DIRECTIONS
Output a faithful copy of the entries, every picture removed.

○ ○ ○ ○

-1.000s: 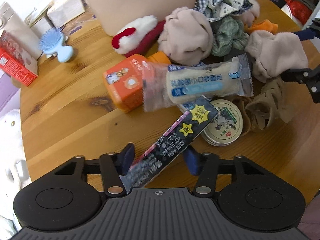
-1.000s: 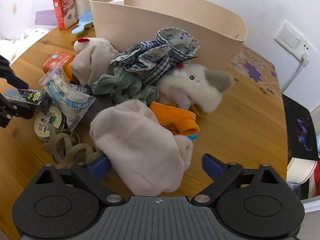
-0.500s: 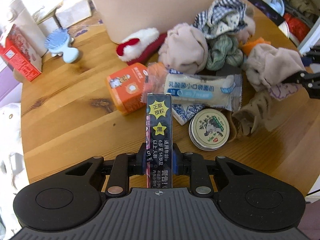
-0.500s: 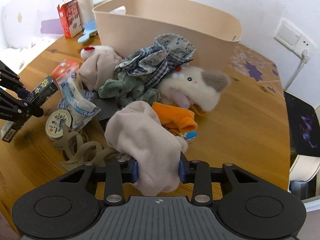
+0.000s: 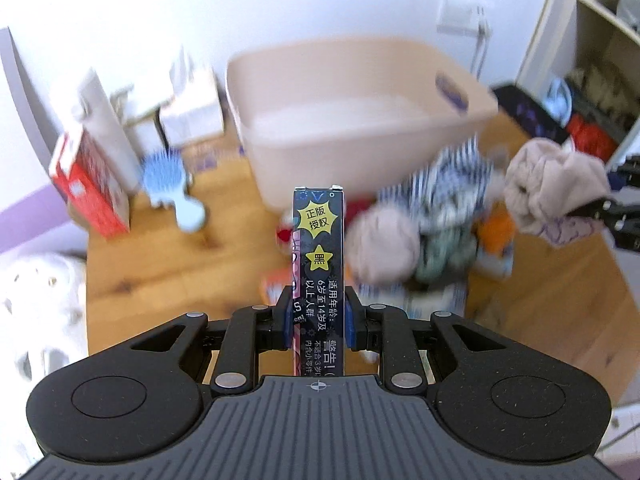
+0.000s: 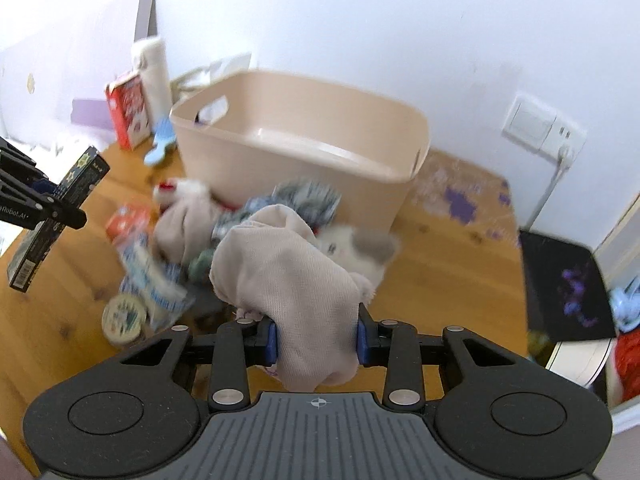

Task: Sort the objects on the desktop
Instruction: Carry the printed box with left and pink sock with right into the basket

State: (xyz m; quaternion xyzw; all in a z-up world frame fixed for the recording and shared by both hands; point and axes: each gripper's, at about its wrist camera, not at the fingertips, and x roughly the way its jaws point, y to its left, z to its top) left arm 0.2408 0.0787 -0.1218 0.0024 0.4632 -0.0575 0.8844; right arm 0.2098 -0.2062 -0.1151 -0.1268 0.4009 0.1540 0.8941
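Note:
My left gripper [image 5: 317, 317] is shut on a long black box [image 5: 319, 256] with yellow star labels and holds it upright, lifted above the wooden table [image 5: 160, 280]. It also shows in the right wrist view [image 6: 56, 216]. My right gripper [image 6: 316, 338] is shut on a beige cloth [image 6: 288, 276] and holds it up above the pile; that cloth also shows in the left wrist view [image 5: 556, 196]. A beige tub [image 6: 296, 160] stands behind the pile, its inside looking bare; it also shows in the left wrist view [image 5: 360, 120].
On the table lie a pile of clothes and plush toys [image 6: 344, 244], a snack pack [image 6: 156, 284], a round tin [image 6: 124, 316], an orange box [image 6: 128, 220]. A blue brush [image 5: 168, 188], a red carton [image 5: 88, 188] and a white bottle [image 6: 154, 72] stand at the back left.
Both grippers have risen from the table with their loads. The black box and the beige cloth are now well above the pile, and the tub's inside has come into view.

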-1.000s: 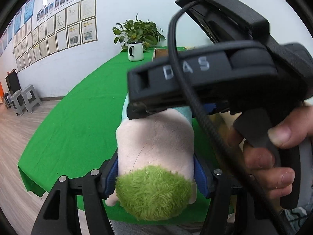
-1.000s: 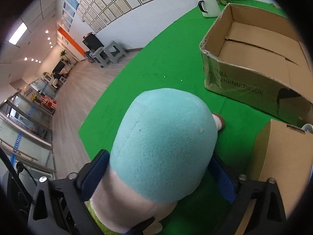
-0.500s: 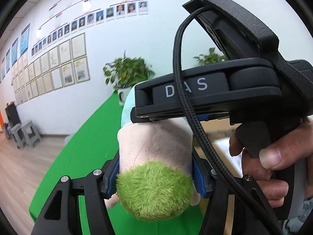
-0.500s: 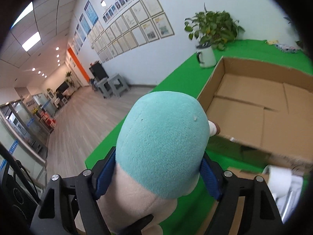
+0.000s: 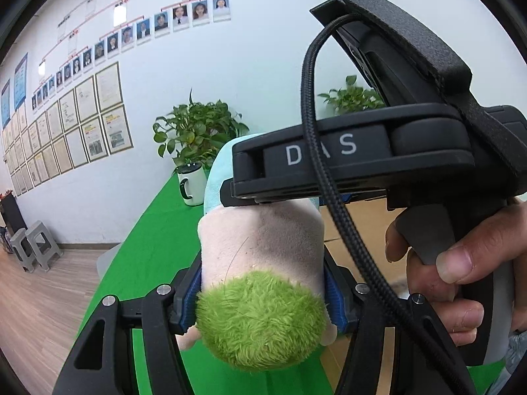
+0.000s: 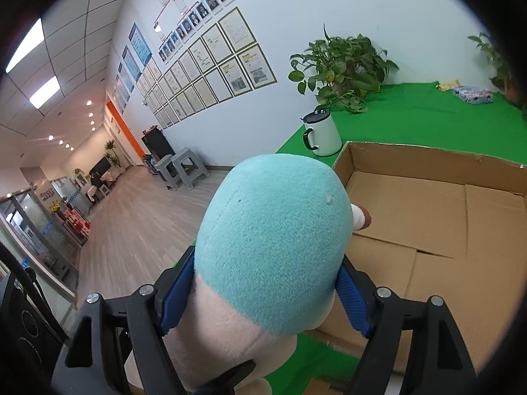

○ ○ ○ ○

OUTPUT BELOW
-1.000s: 
-1.000s: 
-0.500s: 
-0.500s: 
+0.000s: 
+0.000s: 

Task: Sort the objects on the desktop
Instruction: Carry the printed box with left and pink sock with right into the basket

State: (xyz m; quaternion xyzw; all in a z-up world frame fixed for the recording and shared by both hands; point and axes: each gripper's, at about its wrist camera, not at the fingertips, and x roughly the way its jaws point, y to its left, z to its top) left arm 0.2408 0.0787 -0.1218 0.0024 0.4632 -0.0575 0.8844; right arm 0.2098 -0.2062 -0.1151 -0.1268 0.4009 0.1540 0.8941
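Note:
My left gripper [image 5: 317, 317] is shut on a long black box [image 5: 319, 256] with yellow star labels and holds it upright, lifted above the wooden table [image 5: 160, 280]. It also shows in the right wrist view [image 6: 56, 216]. My right gripper [image 6: 316, 338] is shut on a beige cloth [image 6: 288, 276] and holds it up above the pile; that cloth also shows in the left wrist view [image 5: 556, 196]. A beige tub [image 6: 296, 160] stands behind the pile, its inside looking bare; it also shows in the left wrist view [image 5: 360, 120].
On the table lie a pile of clothes and plush toys [image 6: 344, 244], a snack pack [image 6: 156, 284], a round tin [image 6: 124, 316], an orange box [image 6: 128, 220]. A blue brush [image 5: 168, 188], a red carton [image 5: 88, 188] and a white bottle [image 6: 154, 72] stand at the back left.
Both grippers have risen from the table with their loads. The black box and the beige cloth are now well above the pile, and the tub's inside has come into view.
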
-1.000s: 
-1.000s: 
-0.500s: 
-0.500s: 
+0.000s: 
+0.000s: 

No further answer is expected.